The smell was twice as bad once they stepped through the front door, the fishy air thick and damp. The building was filled with men, machinery, and equipment—chutes, conveyer belts, can fabricators, vats, and steam kettles—humming, squeaking, clanking, and hissing in a symphony of industrial noise. At a steel table running the length of the far wall, a dozen Chinese laborers wearing bloody, slime-smeared aprons and holding long steel knives were gutting hundreds of salmon that had just been offloaded from a fishing boat tied up on the harbor side of the building.

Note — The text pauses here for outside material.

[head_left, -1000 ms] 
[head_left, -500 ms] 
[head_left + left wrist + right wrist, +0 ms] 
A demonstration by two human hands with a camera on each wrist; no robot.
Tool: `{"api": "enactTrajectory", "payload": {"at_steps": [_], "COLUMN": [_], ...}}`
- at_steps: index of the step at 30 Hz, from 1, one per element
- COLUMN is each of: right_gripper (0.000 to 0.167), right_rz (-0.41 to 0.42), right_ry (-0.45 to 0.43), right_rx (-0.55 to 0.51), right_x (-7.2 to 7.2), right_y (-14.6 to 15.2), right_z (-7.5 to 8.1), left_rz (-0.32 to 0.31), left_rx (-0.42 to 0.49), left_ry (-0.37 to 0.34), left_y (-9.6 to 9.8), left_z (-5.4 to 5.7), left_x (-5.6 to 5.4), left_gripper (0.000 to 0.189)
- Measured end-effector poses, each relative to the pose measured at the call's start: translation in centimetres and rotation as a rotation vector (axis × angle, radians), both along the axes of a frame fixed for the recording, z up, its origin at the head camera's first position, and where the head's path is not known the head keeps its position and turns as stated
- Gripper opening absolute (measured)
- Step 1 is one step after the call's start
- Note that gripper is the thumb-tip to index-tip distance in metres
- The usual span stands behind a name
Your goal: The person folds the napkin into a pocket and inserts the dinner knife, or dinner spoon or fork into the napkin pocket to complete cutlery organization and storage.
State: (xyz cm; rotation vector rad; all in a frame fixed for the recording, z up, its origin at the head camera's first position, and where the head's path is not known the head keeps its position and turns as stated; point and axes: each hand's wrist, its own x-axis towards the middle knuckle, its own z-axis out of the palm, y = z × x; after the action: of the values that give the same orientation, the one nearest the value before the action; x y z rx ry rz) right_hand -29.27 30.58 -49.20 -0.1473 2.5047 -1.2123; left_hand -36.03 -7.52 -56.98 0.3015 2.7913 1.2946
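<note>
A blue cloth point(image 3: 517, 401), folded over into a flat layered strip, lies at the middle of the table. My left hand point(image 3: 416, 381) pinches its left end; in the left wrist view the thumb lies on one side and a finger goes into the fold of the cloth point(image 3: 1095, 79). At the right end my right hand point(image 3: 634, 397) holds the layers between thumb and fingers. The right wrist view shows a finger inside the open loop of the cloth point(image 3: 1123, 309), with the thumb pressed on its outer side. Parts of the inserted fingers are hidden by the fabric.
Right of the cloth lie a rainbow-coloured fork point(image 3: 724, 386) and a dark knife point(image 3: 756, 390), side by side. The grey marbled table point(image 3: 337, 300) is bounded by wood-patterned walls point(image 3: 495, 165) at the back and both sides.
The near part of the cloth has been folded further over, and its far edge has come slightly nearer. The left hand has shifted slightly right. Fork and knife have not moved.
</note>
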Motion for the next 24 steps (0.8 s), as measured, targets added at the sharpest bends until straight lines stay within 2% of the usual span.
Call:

Many of the fish were still alive, their mouths opening and closing as they seemed to gasp for air even as the laborers sliced their bellies open from anus to gills, ripped out their living guts, and tossed them into a waste sluice that ran under the table and out of the building. The sluice, in turn, led to a crusty pipe that discharged a steady stream of guts, fins, heads, and bloody water out the back of the cannery and into the harbor below where half a dozen bald eagles perched on pilings waiting to scavenge the best bits.
"You alright?" Miles shouted at Floyd over the noise. "You look a bit pale."
"It's an ugly business."
"Just thank your lucky stars you're at the top of the food chain."
"Amen."
In the middle of the cannery floor, halfway down a conveyor belt-fed processing line, stood a monstrous, new-looking machine of moving gears, levers, and pistons. Whole salmon were going in one end of the machine and coming out the other end gutted with heads and fins removed.
"Impressive, isn't it?" a white man shouted over the noise from just behind them. It was the foreman, Clyde Crieff, one of only two non-Chinese in the building. "It's the Smith Butchering Machine, better known as the Iron Chink. Guts salmon as fast as my ten best Chinese put together. You're looking at the future, boys."
"Can we talk somewhere?" Miles shouted back.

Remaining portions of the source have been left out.